Turning to the House, Republicans would begin as slight favorites to capture Donnelly’s vacated IN-2 district, particularly when considering the recent re-draw that was just enacted into law. Still, Pres. Barack Obama received 49 percent of the vote under the new boundaries so, despite being eight points better for Republicans, the 2nd is marginal in nature and both parties can win here. Former state Rep. Jackie Walorski (R), who held Donnelly to the one-point victory in 2010, has already said she will run again. Walorski must be considered the early favorite to convert this seat for the Republicans.

OUT
Nevada – Krolicki:
Nevada Lt. Gov. Brian Krolicki (R), who most believed would enter the special congressional election to replace now-Sen. Dean Heller (R), announced that he will not run. Krolicki entering the race would have set up a tough jungle-ballot campaign with 2010 Senatorial nominee Sharron Angle (R) and at least one Democrat, state Treasurer Kate Marshall.

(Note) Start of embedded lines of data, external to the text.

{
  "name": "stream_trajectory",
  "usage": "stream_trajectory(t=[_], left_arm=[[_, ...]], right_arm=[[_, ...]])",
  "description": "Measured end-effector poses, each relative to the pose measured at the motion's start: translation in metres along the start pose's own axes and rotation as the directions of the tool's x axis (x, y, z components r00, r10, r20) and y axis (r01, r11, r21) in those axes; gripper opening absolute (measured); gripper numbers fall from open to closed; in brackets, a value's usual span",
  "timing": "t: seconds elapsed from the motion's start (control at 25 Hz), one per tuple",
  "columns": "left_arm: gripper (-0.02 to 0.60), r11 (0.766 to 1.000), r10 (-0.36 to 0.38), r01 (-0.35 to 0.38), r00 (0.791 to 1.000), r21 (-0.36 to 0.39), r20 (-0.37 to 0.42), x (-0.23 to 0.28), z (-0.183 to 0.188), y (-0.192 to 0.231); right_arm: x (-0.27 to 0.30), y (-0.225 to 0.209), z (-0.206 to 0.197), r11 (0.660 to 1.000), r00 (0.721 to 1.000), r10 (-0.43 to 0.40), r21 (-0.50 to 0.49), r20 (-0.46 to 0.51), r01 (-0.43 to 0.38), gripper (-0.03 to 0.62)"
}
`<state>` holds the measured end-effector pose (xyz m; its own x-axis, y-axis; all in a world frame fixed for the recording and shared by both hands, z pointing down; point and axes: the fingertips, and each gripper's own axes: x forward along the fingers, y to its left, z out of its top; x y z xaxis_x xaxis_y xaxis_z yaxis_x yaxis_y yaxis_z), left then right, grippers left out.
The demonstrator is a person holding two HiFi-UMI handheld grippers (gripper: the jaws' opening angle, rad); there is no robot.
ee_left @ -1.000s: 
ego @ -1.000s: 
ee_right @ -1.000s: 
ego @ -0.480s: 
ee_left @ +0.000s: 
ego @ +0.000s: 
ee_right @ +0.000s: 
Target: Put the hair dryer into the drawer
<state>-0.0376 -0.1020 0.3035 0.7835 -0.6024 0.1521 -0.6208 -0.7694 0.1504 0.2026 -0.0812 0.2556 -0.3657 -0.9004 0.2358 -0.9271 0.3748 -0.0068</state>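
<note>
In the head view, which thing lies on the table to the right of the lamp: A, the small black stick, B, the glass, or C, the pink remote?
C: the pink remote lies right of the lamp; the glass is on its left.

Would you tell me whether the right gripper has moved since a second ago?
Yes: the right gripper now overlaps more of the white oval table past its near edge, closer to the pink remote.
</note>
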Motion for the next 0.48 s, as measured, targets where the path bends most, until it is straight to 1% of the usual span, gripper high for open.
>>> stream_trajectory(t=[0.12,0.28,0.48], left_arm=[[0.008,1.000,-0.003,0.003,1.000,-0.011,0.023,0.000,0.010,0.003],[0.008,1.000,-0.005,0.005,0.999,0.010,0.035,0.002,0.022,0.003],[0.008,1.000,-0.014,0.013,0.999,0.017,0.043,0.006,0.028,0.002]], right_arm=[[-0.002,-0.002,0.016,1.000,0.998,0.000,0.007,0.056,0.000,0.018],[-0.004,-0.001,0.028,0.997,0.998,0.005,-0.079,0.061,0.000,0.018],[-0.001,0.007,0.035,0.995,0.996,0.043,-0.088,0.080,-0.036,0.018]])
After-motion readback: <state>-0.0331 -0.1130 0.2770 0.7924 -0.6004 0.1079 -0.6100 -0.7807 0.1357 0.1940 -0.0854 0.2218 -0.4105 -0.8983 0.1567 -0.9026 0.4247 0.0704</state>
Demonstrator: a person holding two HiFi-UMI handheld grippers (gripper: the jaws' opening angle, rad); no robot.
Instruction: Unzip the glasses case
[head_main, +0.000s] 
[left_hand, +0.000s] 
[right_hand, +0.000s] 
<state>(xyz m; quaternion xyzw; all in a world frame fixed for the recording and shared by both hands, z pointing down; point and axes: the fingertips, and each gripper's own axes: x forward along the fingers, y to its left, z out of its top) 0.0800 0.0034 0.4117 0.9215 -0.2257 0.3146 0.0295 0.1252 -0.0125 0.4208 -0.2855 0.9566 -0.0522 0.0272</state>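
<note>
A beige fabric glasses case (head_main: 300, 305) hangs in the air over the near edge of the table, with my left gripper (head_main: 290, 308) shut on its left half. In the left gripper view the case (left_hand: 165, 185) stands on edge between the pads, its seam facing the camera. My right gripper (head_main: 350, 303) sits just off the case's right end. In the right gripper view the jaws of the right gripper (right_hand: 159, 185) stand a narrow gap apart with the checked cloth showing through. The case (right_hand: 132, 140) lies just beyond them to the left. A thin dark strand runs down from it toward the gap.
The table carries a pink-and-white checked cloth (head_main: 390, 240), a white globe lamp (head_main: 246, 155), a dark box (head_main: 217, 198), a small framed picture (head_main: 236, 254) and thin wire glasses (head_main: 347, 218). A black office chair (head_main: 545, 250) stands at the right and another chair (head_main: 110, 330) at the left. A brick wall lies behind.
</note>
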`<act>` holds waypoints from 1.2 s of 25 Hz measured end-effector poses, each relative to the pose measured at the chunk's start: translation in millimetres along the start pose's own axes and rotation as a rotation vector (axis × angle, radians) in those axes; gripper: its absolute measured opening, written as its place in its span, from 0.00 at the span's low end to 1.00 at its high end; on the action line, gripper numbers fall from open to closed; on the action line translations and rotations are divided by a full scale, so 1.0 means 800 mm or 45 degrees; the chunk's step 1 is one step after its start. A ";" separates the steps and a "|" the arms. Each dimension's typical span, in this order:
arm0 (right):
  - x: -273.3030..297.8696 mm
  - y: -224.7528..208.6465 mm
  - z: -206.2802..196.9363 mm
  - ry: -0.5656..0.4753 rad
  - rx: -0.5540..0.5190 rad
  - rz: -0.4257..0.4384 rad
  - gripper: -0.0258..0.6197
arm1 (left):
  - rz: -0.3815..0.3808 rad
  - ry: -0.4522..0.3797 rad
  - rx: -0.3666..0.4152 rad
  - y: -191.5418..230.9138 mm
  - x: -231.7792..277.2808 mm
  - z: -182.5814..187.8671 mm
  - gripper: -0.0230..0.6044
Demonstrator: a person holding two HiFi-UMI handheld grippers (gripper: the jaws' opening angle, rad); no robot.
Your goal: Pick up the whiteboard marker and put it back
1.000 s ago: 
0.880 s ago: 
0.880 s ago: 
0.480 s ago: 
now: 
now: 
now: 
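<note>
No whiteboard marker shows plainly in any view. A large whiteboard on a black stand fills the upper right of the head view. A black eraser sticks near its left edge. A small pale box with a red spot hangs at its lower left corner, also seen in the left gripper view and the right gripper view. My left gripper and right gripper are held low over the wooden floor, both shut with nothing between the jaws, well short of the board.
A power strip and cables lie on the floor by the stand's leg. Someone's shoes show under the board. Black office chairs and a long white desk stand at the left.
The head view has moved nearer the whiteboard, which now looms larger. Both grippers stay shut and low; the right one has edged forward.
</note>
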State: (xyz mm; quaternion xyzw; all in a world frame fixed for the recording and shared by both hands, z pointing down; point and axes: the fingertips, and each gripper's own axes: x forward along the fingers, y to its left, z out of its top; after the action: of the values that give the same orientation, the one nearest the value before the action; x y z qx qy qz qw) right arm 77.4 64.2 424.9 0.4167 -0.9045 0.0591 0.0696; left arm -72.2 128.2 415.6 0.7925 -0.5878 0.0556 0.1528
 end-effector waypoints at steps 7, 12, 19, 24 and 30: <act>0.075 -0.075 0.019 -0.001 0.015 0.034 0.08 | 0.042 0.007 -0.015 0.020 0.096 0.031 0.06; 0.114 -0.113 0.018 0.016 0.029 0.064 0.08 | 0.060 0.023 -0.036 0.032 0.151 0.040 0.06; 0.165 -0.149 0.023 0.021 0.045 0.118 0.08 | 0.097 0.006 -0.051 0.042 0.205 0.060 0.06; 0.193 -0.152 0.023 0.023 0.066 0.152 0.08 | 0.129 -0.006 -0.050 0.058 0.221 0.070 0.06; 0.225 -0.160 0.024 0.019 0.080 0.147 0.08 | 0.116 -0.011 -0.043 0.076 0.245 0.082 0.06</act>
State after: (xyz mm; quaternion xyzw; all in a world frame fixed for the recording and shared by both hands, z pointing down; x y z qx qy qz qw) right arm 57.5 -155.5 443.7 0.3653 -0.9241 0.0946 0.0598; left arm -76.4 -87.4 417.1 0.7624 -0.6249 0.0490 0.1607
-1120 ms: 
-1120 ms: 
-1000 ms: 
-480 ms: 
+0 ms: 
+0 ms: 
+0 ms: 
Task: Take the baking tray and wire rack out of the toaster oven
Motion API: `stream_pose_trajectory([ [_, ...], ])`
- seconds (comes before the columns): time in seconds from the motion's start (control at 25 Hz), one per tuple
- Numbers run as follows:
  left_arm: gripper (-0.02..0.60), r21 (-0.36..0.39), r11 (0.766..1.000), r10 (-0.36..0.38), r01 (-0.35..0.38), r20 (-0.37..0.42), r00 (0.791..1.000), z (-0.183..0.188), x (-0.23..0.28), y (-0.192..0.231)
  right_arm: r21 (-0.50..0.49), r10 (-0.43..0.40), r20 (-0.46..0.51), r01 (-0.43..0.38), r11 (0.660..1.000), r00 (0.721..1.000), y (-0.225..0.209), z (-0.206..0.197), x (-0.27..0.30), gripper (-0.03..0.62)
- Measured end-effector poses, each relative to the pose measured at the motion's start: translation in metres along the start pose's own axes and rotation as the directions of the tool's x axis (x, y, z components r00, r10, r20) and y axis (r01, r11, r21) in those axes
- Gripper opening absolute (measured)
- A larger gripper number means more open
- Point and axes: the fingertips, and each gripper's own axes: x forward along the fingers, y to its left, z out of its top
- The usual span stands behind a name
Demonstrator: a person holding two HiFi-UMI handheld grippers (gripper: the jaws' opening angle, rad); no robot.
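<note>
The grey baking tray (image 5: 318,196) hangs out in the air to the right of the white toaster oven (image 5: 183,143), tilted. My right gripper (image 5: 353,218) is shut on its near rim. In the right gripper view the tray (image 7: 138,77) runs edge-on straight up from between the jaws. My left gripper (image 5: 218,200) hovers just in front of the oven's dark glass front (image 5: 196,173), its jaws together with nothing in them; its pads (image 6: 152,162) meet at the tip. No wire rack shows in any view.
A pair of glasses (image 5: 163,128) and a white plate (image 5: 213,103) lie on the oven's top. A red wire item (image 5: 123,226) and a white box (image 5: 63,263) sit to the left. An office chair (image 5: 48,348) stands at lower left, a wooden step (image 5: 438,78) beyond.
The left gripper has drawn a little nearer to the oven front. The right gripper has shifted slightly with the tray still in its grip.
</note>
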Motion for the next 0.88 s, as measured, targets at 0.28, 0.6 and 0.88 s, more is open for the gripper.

Nevada Secretary of State Ross Miller (D) ruled last week that the jungle-ballot system, where all candidates compete with each other and the person garnering the most votes, regardless of percentage, is elected outright, will be utilized for the Sept. 13 special election. With Angle, Krolicki, and possibly several others diluting the Republican vote, it is was judged that the Democrats, in the person of Marshall, could slip through and steal what should be a Republican seat in the jungle format. Without Krolicki competing, Angle now stands a better chance of finishing first, but in a multi-candidate race anything can still happen. The special election will be conducted in the current NV-2, drawn in the 2001 redistricting plan, but the 2012 full-term battle will be held in what is likely to be a vastly different 2nd district.

Michigan – Land: Former Secretary of State Terri Lynn Land said over the weekend that she will not challenge Sen. Debbie Stabenow (D) next year. Despite Stabenow being viewed as vulnerable, though recent polling places her in an improved position against potential GOP candidates, no strong Republican has yet to come forth to declare a Senate candidacy. Ex-Rep. Peter Hoekstra (R-MI-2), who placed second in the 2010 Republican gubernatorial primary and was polling best against Sen. Stabenow, took himself out of consideration two weeks ago.

It is unlikely any member of the congressional delegation will run, though Rep. Thaddeus McCotter (R-MI-11) now seems to be the most logical congressman to consider a Senate race. Deciding not to seek re-election as House Republican Policy Chairman after two terms, McCotter would have a largely unencumbered opportunity to run statewide in 2012.